__Exercise__.
Copy each line from the data that has the word "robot" in it.

[Source data]
= Beginning of Section =
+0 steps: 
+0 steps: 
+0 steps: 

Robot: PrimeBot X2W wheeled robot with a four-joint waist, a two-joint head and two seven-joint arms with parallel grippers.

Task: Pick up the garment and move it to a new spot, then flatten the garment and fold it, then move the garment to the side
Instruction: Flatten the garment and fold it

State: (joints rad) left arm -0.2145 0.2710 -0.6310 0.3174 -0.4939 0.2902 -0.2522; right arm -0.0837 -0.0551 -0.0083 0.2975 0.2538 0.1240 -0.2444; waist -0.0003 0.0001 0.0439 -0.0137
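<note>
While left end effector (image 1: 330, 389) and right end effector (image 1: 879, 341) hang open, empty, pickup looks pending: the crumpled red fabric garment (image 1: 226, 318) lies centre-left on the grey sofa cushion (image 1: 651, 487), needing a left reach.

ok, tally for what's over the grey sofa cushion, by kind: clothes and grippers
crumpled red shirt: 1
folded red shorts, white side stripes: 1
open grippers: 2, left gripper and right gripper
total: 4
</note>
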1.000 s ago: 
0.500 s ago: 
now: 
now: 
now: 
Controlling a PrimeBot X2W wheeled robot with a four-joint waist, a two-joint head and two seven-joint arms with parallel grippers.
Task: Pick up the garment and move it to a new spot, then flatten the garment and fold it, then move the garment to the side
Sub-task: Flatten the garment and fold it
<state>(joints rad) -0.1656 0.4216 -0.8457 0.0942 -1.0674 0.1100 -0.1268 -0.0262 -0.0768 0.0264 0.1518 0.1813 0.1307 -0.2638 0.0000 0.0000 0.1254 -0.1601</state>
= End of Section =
__Answer box__.
Robot: PrimeBot X2W wheeled robot with a four-joint waist, a two-joint head and two seven-joint arms with parallel grippers.
Controlling a PrimeBot X2W wheeled robot with a four-joint waist, a two-joint head and two seven-joint arms with parallel grippers.

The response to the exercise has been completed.